Der Kinostart der Homer-Verfilmung bricht Rekorde – auch in Italien
Rom – Christopher Nolans Verfilmung der „Odyssee“ hat einen fulminanten Kinostart hingelegt. Rund um den Globus spielte der Film am Startwochenende etwa 259 Millionen Dollar ein, davon allein rund 120 Millionen in Nordamerika. Für den Regisseur ist es der beste Auftakt seiner Laufbahn – und einer der stärksten Kinostarts der jüngeren Filmgeschichte.
Auch in Italien lief der Film hervorragend an. Innerhalb von nur drei Tagen kamen dort rund 7,5 Millionen Euro zusammen, ein außergewöhnlicher Wert für den heimischen Markt. Dass ausgerechnet der Stoff der „Odyssee“ so einschlägt, überrascht wenig: Homers Epos ist in Italien tief verankert, seit Generationen Schulstoff und nicht zuletzt durch legendäre Fernsehbearbeitungen ein Teil des kulturellen Gedächtnisses.
Nolan inszeniert den antiken Mythos mit großem Aufwand als monumentales Abenteuer. Es ist die teuerste Produktion seiner Karriere, gedreht in mehreren Ländern – unter anderem in Italien, Griechenland, Marokko, Island und Schottland. Aufgenommen wurde in aufwendiger Großformat-Technik, die die weiten Landschaften und Seereisen des Odysseus auf die Leinwand bringt.
Die Besetzung ist prominent. In den Hauptrollen sind unter anderem Matt Damon, Anne Hathaway, Tom Holland, Zendaya, Charlize Theron und Lupita Nyong’o zu sehen. Schon vor dem Start hatte das Projekt für viel Aufmerksamkeit gesorgt – von Begeisterung über die ersten Bilder bis zu Diskussionen darüber, wie originalgetreu sich der Regisseur an die Vorlage hält.

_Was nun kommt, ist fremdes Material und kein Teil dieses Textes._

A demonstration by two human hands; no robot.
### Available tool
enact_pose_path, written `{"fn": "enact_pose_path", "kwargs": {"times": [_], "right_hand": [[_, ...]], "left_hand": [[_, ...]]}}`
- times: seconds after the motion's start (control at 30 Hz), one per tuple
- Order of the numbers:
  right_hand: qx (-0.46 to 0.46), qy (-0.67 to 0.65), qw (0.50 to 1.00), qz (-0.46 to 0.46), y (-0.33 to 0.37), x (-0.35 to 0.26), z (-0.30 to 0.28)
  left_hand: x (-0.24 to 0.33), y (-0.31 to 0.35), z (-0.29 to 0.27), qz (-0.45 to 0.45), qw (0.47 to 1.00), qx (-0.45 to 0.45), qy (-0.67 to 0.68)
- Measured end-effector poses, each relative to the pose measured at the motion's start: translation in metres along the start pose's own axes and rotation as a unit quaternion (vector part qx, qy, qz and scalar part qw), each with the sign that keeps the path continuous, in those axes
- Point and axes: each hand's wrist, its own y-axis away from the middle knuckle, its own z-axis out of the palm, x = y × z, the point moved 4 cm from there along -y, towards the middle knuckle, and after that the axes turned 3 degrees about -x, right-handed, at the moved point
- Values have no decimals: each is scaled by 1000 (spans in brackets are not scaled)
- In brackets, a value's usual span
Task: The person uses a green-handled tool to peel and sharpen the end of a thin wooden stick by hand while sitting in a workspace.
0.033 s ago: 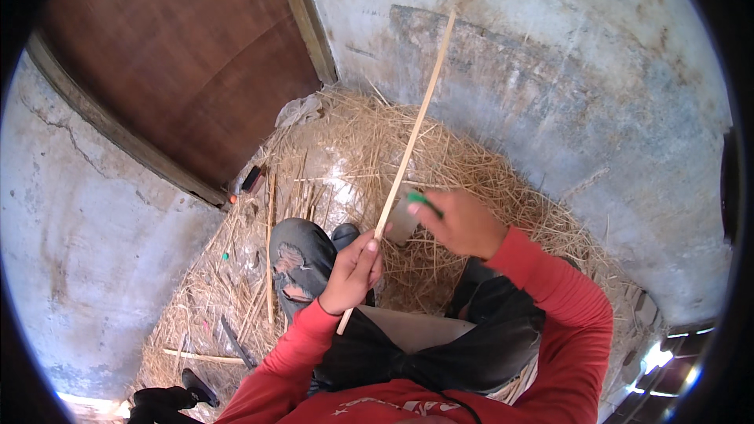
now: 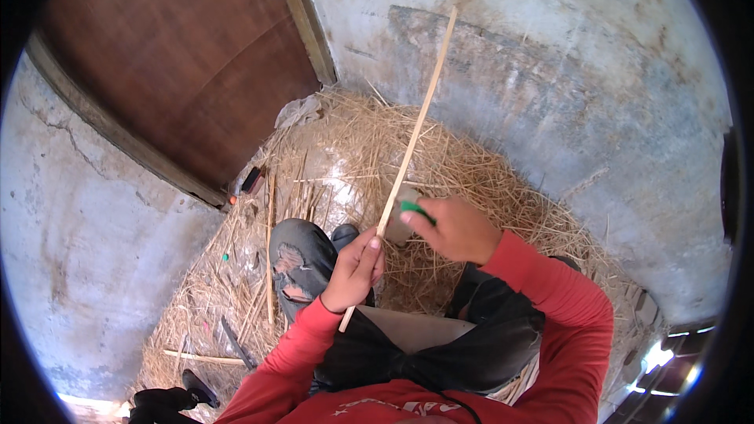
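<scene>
My left hand (image 2: 356, 268) is closed around the lower part of a long, pale strip of wood or bamboo (image 2: 413, 137). The strip slants up and away to the right, its short lower end sticking out below my fist. My right hand (image 2: 463, 230) grips a green-handled tool (image 2: 416, 210) close beside the strip, just above my left hand. A greyish, flat blade seems to extend from that handle, but it is blurred. Whether it touches the strip I cannot tell.
Straw-like shavings (image 2: 471, 165) cover the floor around my bent legs. To the left lie a dark long blade (image 2: 236, 343), a dark brush-like object (image 2: 253, 179) and loose strips (image 2: 272, 243). A brown door (image 2: 181, 55) and stained walls (image 2: 550, 71) enclose the corner. Someone's dark shoe (image 2: 200, 387) shows lower left.
My right hand and the green-handled tool have shifted slightly left and down, nearer to me. The strip and my left hand have barely moved.
</scene>
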Motion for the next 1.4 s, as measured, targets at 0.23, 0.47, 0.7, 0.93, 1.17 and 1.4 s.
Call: {"fn": "enact_pose_path", "kwargs": {"times": [0.23,0.47,0.7,0.93,1.17,1.4], "right_hand": [[-7,31,999,12,5,-3,5],[12,88,996,24,-5,13,10],[98,64,989,94,-25,51,-17],[118,107,977,140,-34,105,-20],[232,94,929,273,-14,188,-94],[358,97,865,336,44,271,-153]], "left_hand": [[-8,-17,10,-11,998,-5,66],[-8,-21,4,-32,995,4,89],[0,2,-3,-72,997,6,38],[-6,47,-2,-92,992,-30,76],[-16,125,-15,-167,981,-50,91],[-12,186,-47,-206,965,-5,165]]}}
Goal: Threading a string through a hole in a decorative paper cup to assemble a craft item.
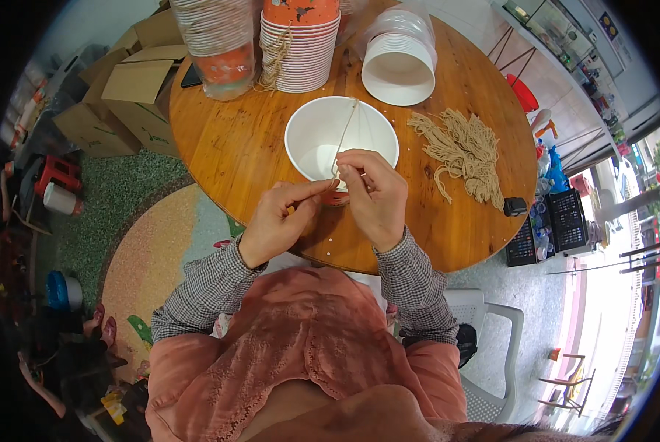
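A white-lined paper bucket (305, 136) stands at the near side of the round wooden table, its mouth toward me. A thin tan cord (345, 131) runs across the opening from the far rim to the near rim. At the near rim, my left hand (280, 215) pinches the cord between thumb and forefinger. Close beside it, my right hand (380, 197) is closed on the same cord with its fingertips. The exact spot where the cord meets the near rim is partly hidden by my fingers. To the right lies a loose bundle of tan cords (466, 153).
Behind the bucket are a tall stack of orange-and-white buckets (300, 59) with cords hanging on it, a plastic-wrapped stack (215, 48) and a stack lying sideways (397, 74). A small black object (515, 206) sits at the right table edge. Cardboard boxes (140, 96) stand left.
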`<state>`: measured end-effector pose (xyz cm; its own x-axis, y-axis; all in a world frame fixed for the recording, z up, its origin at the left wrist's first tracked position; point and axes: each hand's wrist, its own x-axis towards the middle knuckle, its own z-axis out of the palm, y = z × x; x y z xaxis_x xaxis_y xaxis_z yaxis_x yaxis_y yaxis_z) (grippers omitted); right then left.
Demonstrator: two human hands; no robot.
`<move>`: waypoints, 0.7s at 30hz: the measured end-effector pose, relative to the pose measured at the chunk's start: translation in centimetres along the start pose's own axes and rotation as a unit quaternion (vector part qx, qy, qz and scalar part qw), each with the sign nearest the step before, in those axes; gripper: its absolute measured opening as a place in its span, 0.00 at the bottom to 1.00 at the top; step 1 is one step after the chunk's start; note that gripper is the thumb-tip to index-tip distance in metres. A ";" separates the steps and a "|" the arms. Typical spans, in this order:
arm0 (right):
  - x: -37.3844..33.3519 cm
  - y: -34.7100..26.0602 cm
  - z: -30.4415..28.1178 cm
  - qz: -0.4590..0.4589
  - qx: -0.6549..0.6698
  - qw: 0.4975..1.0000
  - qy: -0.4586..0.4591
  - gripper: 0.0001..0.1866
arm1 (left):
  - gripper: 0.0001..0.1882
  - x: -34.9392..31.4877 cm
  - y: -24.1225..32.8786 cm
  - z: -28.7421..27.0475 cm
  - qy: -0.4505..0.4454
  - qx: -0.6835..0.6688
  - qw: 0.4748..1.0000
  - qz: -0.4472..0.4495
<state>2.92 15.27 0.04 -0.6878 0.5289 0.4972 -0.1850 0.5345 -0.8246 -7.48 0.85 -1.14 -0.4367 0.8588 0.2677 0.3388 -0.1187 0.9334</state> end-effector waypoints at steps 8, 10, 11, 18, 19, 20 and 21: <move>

Die ersten internationalen Kritiken fielen überwiegend positiv aus, wenn auch nicht ohne Vorbehalte. Für das italienische Publikum aber dürfte der Reiz vor allem in der Vertrautheit des Stoffes liegen: Die Irrfahrt des Odysseus kehrt zurück – diesmal als großes Kinospektakel, das die alte Geschichte einer neuen Generation nahebringt.